# ABOUT THIS EXERCISE
Extract, unchanged, each line of the listing below from its first line through the line that contains "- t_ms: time", inclusive, and nothing else.

#### DATASET SECTION

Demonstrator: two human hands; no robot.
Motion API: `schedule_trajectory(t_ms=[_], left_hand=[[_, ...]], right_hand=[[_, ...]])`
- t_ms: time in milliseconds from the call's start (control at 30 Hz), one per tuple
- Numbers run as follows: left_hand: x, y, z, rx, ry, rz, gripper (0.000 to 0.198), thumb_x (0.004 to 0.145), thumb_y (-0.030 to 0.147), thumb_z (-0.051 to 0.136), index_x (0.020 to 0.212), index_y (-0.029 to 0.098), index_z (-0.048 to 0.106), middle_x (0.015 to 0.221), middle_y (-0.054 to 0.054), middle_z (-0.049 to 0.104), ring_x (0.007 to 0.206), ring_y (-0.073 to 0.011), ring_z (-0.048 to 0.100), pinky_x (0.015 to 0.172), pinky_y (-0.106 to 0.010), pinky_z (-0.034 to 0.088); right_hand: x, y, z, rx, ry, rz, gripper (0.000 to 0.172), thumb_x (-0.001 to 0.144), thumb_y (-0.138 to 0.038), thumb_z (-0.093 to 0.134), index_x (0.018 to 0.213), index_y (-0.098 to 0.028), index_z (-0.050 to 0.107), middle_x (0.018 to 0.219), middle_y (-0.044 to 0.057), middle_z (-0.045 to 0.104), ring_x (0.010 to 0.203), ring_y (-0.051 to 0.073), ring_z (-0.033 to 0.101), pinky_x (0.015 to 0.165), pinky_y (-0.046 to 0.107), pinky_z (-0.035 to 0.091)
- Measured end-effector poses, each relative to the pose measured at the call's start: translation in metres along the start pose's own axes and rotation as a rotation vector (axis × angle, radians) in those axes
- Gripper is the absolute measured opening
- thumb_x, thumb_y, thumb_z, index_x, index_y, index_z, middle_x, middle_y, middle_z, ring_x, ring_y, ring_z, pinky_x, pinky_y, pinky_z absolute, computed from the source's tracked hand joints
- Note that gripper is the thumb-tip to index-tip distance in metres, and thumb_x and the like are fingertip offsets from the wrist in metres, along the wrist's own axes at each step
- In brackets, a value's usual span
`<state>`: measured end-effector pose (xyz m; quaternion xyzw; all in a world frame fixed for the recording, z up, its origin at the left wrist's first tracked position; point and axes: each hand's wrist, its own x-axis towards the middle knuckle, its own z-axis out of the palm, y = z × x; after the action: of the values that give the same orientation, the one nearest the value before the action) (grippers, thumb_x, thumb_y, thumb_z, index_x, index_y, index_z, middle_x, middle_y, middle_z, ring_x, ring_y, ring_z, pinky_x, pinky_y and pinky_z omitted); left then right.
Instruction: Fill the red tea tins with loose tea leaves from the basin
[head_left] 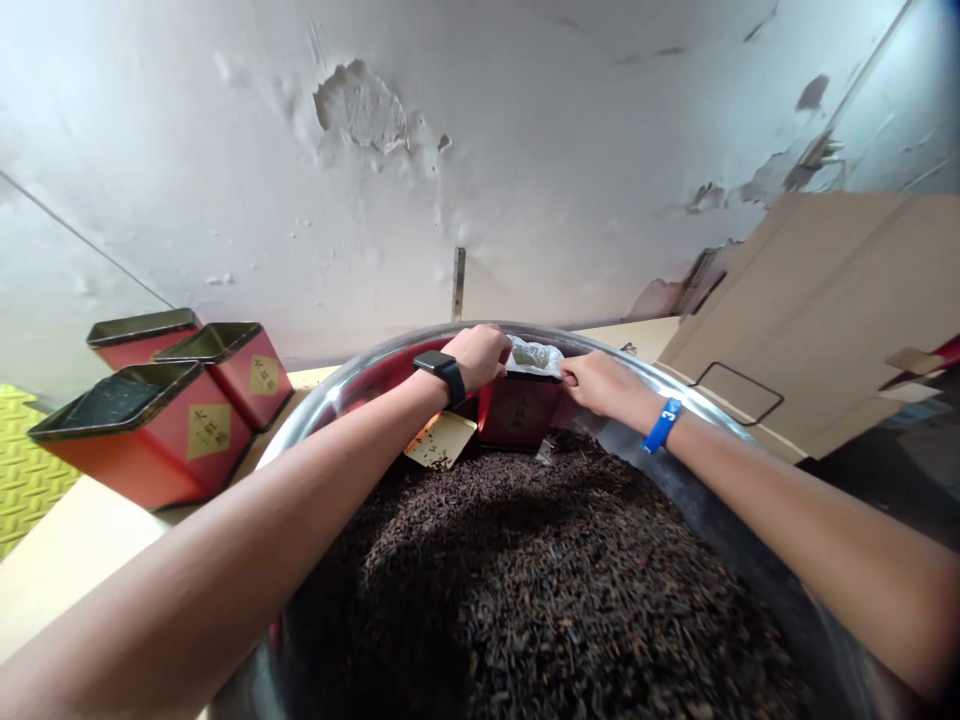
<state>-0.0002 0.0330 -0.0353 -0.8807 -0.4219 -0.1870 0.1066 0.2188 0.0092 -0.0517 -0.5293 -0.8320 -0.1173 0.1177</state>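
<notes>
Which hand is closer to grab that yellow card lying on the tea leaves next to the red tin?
Probably the left hand: the yellow card lies just below its wrist, left of the red tin. The right hand is across the tin.

Table's (67, 560) a pale cream top pushed up against the wall, pretty plain. Over on the left side there are three red square tins sitting straight on it, all with lids off: the front tin (150, 440) is closest to the edge, the middle tin (240, 370) is just behind it and basically touching, and the back tin (139, 338) is tucked in by the wall. Each has a yellow diamond label. The middle of the table is hogged by a big steel basin (322, 400). On the right, flat cardboard sheets (840, 310) rest on it, leaning back on the wall.
</notes>
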Motion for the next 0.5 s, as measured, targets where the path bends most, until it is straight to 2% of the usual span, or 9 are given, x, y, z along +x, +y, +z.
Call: schedule_trajectory(t_ms=[100,267,500], left_hand=[[-0.002,0.004,-0.006,0.042,0.013,0.013,0.012,0.073,0.022,0.057,0.079,0.018,0.065,0.092,-0.006,0.061,0.075,-0.0159,0.057,0.063,-0.025,0.039],[-0.004,0.014,-0.011,0.103,-0.181,0.003,0.012,0.068,0.017,0.057,0.075,0.019,0.067,0.082,-0.008,0.063,0.080,-0.0221,0.058,0.069,-0.030,0.041],[-0.014,0.049,-0.016,0.078,-0.287,-0.067,0.016,0.075,0.011,0.051,0.079,0.012,0.066,0.084,-0.017,0.063,0.087,-0.0318,0.059,0.073,-0.038,0.043]], right_hand=[[-0.002,-0.005,0.001,0.009,-0.016,0.022,0.007,0.067,-0.015,0.047,0.062,-0.019,0.047,0.053,0.000,0.049,0.046,0.010,0.033,0.047,0.027,0.019],[-0.005,-0.012,0.001,-0.089,-0.049,-0.039,0.008,0.070,-0.019,0.048,0.070,-0.019,0.056,0.067,0.005,0.059,0.056,0.014,0.045,0.051,0.030,0.019],[-0.011,-0.024,-0.010,-0.211,-0.155,-0.139,0.014,0.075,-0.021,0.049,0.075,-0.017,0.062,0.075,0.012,0.063,0.065,0.021,0.055,0.054,0.032,0.025]])
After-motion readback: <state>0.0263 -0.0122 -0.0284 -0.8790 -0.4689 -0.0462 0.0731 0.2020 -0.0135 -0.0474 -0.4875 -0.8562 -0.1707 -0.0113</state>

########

# EXERCISE OUTPUT
Demonstrator: two human hands; no robot.
Motion API: `schedule_trajectory(t_ms=[_], left_hand=[[_, ...]], right_hand=[[_, ...]])`
- t_ms: time in milliseconds from the call's start (control at 30 Hz), one per tuple

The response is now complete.